I couldn't keep an Avic alive in a cup no matter what I tried. After 3 versicolors died, I was ready to give up but I tried a new container. Ever since then, they're doing great! They even web like crazy and all of them have no trouble taking live crickets.
















I use small pieces of cork bark hot glued to the sides with a bit of moss and fake plants. I make sure the cork bark is fairly close to the bottom/substrate but not touching so the sling can climb back up easier. They all hang off the bark and snatch crickets as they walk by. Really cool  
As soon as I can make another one, I'm going to transfer my purpurea to the same kind of enclosure.


----------



## MyNameHere (Jul 17, 2004)

is there a point before maturity where you can assume you're "home free"?

I'm curious Diane, how big (LS) were yours when they died before? Is webbing a particularly good sign?  Mine have always had lovely silk tube hammock things strung up in their homes...


----------



## DnKslr (Jul 17, 2004)

> I'm curious Diane, how big (LS) were yours when they died before? Is webbing a particularly good sign? Mine have always had lovely silk tube hammock things strung up in their homes...



All of the slings that died were 1" or slightly smaller. All of them didn't web or webbed very little so when my little guys(or girls) started webbing up the new enclosure, I was very happy!   I don't know why they died since I tried to keep the substrate humid and I always removed food if it wasn't eaten(which was daily). In the new enclosure, they just seemed to take to it quite readily. Both of them explored the new area immediately and within hours had quite a large amount of webbing on the inside.
Since my purpurea is so small (about 1/2") I want to wait till it molts before I move it but I'm so concerned about it being in the vial. I made a new enclosure for it but the holes are abit large for it's size and I don't want it escaping so it'll have to wait till it's larger.


----------



## Dekejis (Jul 17, 2004)

I've got a similar setup to Diane S, with little acrylic containers I got a the Container store. My very first spiders were 3 A. metallicas, 2 A. versicolors and 3 P. irminias. Since then I've gotten a lot more avic slings, and I've only lost one ever.

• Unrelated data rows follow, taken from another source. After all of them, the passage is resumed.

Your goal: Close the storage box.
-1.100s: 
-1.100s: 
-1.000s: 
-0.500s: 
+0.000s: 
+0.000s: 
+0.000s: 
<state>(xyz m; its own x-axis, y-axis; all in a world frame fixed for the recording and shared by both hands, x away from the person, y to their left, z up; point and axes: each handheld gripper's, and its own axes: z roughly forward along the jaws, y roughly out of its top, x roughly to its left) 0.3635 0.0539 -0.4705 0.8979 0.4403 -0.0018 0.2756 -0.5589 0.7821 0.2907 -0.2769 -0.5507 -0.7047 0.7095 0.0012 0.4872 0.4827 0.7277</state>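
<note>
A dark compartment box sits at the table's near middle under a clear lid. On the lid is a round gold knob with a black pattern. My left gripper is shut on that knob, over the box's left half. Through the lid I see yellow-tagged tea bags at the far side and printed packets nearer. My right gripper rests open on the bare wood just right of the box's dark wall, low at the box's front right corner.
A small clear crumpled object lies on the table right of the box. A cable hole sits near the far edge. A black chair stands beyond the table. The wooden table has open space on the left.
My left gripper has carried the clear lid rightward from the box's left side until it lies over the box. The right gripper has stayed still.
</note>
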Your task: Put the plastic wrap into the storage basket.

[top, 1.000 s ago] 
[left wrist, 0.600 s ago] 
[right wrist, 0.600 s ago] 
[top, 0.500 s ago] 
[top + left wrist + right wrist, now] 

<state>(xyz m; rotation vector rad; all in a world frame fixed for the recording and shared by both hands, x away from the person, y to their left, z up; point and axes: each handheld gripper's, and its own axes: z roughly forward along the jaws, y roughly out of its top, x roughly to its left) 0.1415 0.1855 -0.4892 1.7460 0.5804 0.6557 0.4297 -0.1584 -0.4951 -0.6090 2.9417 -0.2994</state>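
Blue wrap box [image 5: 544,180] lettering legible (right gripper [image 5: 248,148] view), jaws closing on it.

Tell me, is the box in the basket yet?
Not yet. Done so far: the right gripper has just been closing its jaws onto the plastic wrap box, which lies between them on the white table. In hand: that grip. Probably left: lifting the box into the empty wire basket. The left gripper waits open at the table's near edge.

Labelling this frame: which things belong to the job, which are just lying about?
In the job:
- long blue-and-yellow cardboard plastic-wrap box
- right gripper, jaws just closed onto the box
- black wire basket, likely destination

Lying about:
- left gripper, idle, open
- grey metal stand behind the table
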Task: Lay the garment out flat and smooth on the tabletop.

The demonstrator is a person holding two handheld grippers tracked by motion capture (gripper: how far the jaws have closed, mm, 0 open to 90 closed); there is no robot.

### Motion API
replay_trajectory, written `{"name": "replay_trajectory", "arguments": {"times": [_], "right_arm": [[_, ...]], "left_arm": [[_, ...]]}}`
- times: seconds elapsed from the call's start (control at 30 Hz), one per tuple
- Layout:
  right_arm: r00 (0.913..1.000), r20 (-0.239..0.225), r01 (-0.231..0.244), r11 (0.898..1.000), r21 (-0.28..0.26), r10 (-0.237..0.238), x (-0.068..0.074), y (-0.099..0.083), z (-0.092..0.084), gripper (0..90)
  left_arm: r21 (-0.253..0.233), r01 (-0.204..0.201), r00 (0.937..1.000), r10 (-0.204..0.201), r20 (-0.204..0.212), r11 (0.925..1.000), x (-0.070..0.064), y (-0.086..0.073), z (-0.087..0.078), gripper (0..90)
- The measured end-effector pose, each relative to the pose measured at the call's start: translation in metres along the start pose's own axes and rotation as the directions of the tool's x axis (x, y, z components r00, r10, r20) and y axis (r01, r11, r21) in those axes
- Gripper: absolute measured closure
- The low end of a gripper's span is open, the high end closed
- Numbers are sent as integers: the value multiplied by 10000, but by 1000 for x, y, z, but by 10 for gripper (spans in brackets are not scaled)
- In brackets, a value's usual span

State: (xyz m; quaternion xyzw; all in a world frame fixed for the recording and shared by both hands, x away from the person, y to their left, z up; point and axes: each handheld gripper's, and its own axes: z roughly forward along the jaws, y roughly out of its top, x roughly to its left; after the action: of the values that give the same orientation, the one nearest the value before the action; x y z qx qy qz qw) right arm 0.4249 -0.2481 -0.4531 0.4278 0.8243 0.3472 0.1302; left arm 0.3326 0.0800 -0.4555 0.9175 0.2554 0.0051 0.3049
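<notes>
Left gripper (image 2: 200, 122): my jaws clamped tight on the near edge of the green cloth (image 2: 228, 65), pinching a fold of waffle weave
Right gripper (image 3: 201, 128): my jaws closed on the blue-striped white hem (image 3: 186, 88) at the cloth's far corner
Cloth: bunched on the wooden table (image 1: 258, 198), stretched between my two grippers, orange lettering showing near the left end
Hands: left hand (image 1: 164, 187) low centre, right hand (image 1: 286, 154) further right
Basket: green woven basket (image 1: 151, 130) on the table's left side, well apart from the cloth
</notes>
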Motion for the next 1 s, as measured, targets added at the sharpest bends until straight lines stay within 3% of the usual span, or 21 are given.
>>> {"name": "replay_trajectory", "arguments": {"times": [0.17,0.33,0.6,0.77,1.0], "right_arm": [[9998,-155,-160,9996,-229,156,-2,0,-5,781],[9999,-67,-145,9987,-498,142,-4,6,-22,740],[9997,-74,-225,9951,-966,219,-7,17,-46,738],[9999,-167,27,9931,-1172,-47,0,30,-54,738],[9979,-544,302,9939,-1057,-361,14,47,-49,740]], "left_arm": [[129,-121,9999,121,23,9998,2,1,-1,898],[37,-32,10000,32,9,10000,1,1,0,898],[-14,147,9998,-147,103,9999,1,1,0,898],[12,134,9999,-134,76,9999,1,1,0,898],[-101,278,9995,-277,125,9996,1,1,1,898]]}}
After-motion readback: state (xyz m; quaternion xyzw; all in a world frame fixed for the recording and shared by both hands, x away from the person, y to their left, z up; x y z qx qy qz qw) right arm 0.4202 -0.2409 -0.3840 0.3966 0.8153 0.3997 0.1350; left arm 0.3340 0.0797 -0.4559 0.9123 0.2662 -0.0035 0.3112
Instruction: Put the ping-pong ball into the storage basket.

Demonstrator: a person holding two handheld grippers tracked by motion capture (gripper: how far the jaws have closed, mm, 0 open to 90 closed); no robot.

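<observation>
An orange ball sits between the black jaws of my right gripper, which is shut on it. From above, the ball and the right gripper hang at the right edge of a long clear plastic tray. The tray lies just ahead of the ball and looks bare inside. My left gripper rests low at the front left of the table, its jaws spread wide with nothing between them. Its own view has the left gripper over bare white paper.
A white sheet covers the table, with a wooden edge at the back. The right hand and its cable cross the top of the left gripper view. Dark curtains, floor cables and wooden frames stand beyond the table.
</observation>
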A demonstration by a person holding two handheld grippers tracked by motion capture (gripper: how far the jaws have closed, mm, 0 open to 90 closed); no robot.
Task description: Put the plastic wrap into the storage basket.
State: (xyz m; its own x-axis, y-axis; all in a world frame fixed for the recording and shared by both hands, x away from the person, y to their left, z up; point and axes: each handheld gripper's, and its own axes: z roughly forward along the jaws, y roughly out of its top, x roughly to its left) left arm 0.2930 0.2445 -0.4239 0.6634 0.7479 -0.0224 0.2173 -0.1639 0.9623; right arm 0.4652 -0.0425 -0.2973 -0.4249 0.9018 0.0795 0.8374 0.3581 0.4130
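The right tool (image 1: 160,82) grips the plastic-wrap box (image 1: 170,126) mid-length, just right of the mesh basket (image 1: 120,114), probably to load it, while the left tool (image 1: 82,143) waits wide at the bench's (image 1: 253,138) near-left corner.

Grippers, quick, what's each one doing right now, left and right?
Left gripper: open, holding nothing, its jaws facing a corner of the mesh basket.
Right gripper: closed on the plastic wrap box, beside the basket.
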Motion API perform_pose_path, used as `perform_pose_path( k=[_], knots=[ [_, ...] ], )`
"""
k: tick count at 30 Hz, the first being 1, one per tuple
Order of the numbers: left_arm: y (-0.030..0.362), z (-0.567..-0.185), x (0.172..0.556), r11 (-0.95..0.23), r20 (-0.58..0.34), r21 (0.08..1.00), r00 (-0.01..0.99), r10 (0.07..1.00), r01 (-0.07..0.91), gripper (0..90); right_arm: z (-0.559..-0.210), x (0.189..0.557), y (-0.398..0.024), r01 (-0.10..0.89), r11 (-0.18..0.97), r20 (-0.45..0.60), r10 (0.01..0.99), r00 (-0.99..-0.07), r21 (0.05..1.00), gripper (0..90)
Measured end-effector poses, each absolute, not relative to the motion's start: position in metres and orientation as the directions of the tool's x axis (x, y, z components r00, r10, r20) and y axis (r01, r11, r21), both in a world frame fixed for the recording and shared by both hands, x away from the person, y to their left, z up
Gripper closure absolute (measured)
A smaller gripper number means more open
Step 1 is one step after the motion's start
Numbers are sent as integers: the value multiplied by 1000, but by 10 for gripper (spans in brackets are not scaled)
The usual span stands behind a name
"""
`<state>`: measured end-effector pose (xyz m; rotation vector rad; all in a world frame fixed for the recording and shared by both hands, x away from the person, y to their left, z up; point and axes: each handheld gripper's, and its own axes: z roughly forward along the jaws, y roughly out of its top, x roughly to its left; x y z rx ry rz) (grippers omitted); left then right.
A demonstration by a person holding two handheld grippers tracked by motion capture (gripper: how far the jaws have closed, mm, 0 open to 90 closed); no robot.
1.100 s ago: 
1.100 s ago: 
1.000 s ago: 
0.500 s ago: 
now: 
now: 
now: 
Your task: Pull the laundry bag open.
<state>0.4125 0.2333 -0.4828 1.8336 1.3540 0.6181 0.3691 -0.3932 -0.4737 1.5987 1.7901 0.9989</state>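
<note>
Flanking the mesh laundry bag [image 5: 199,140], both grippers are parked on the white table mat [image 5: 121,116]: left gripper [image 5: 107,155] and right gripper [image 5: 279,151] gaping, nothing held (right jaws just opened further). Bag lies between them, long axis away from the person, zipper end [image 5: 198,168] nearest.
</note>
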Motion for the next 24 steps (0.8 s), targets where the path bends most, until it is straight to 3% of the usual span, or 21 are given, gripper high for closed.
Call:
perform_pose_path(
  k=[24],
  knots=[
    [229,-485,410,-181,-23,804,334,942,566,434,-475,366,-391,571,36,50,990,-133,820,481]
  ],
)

Definitely I'd agree that ventilation is the key; I just make a boatload of little holes in the acrylic with a dremel tool, put in a little substrate and a "branch" (Some log looking things I found at a pet store meant for hamsters to chew on) and wha-la! Instant avic sling home (Be careful though you don't drill the holes too big, trust me on that one!). I've got mine turned the other way with the "lid" part at the top- the avics will web up in there and I can just pop the top off, spider and all and set it down and maintain the rest of the cage without fear the sling will bolt out. 
Good luck!


----------



## King Sparta (Mar 5, 2015)

My avic Mettalica is a GREAT eater. Crickets barely touches the ground. But yes, versicolor may be hard to raise. Mettalica is much easier
-King Sparta

Reactions: Like 1


----------



## cold blood (Mar 6, 2015)

11 years late to this party:wink:


----------



## lalberts9310 (Mar 7, 2015)

What is it with people commenting on old threads lately???

Reactions: Like 1


----------



## 14pokies (Mar 7, 2015)

lalberts9310 said:


> What is it with people commenting on old threads lately???


He's from Sparta what do you expect... There such Neanderthals... Lols

Reactions: Like 1


----------



## assidreemz (Mar 7, 2015)

cold blood said:


> 11 years late to this party:wink:


It's alliiiiveeeeee
It's aliiiveeeee!!!!


----------



## lalberts9310 (Mar 7, 2015)

assidreemz said:


> It's alliiiiveeeeee
> It's aliiiveeeee!!!!


It's a zombie thread this..


----------



## horanjp (Mar 7, 2015)

Ancient thread alert *woop woop* wonder if the OPs avics lived.....and died- of old age.


----------